1. Field of the Invention
The present invention relates to an intermediate multilayer wiring board product (i.e., an intermediate product of a multilayer wiring board manufacturing method, or an intermediate product of a multilayer wiring board) including a product forming region in which a plurality of product portions to become products are arranged along a planar direction and a frame portion surrounding the product forming region, as well as to a method for manufacturing a multilayer wiring board obtained from an intermediate product of a multilayer wiring board.
2. Description of Related Art
As one technique for efficiently manufacturing a wiring board, a plurality of wiring board products are obtained from one intermediate wiring board product.
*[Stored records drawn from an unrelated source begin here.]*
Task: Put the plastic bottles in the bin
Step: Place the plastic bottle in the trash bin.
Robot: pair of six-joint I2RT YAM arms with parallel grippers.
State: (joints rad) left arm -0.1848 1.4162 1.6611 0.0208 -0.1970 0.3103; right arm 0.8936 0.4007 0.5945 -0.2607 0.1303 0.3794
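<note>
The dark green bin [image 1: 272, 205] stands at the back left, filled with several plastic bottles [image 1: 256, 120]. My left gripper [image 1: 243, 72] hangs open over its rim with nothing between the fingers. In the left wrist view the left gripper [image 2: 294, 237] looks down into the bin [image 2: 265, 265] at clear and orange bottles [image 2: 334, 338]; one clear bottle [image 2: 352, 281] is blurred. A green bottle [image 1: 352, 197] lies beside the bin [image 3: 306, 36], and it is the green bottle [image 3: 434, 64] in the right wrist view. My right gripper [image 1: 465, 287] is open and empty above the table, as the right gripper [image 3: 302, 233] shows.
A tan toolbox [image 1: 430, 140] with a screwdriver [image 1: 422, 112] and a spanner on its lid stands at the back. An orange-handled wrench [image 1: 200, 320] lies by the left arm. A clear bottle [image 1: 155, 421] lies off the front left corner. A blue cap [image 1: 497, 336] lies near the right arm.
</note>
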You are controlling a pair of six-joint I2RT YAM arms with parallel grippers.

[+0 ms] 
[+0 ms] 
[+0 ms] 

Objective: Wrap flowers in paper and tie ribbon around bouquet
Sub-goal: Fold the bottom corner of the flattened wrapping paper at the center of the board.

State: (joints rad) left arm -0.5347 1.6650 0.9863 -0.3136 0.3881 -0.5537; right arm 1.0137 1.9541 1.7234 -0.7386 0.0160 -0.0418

Such intermediate product usually includes: a product forming region in which a plurality of product portions that are to become products are arranged along a direction of a plane; and a frame portion surrounding the product forming region. A product-side conductor layer is formed on surfaces of product portions that are to become products, whereas no conductor layer is formed on the surface of the frame portion that is not to become a product. In recent years, a dummy conductor layer (a frame-side conductor layer) made by plating is provided in a solid pattern on the surface of the frame portion for the purpose of suppressing warping (also referred to as “warpage”). Moreover, another wiring board includes a frame-side conductor layer having a meshed pattern rather than in a solid pattern (see, for example, JP-A-2007-180212).
As an intermediate product of the wiring board, an intermediate multilayer wiring board product of a has been put into practical use. The intermediate multilayer wiring board product includes a core board and a build-up layer formed on each of front and back surfaces of the core board. In the intermediate multilayer wiring board product, for example, a resin board (such as a glass epoxy board, and the like) made by impregnating reinforced fiber with resin is used for the core board. The build-up layer is made by alternately stacking a resin insulating layer and a conductor layer on each of the front and back surfaces of the core board, thereby utilizing the rigidity of the core board. In short, the core board reinforces the intermediate multilayer wiring board product and has a thickness largely thicker than the build-up layer. The intermediate product includes an interconnection (specifically a through hole conductor and the like) penetrating the core board for establishing electrical connection between build-up layers formed on the front surface and the back surface of the core board. The intermediate product allows a semiconductor integrated circuit element (an IC chip), such as a microprocessor of a computer and the like, to be mounted thereon.
Recently, as semiconductor integrated circuit elements become faster, signal frequencies used in the elements increase (i.e., become higher). Under these circumstances, the interconnection penetrating through the core board acts as a large inductance, which in turn leads to the occurrence of transmission losses in the high-frequency signals and faulty circuit operations. Thus, a increasing the speed of the semiconductor integrated circuit elements may be hindered. In view of this disadvantage, a coreless multilayer wiring board (i.e., a wiring board not having any core board) is proposed (see, for example, JP-B-3664720). Since a relatively thick core board is omitted from the coreless wiring board, the entire length of the interconnection is shortened. Consequently, transmission losses in high frequency signals are reduced, and the semiconductor integrated circuit elements can be operated at high speed.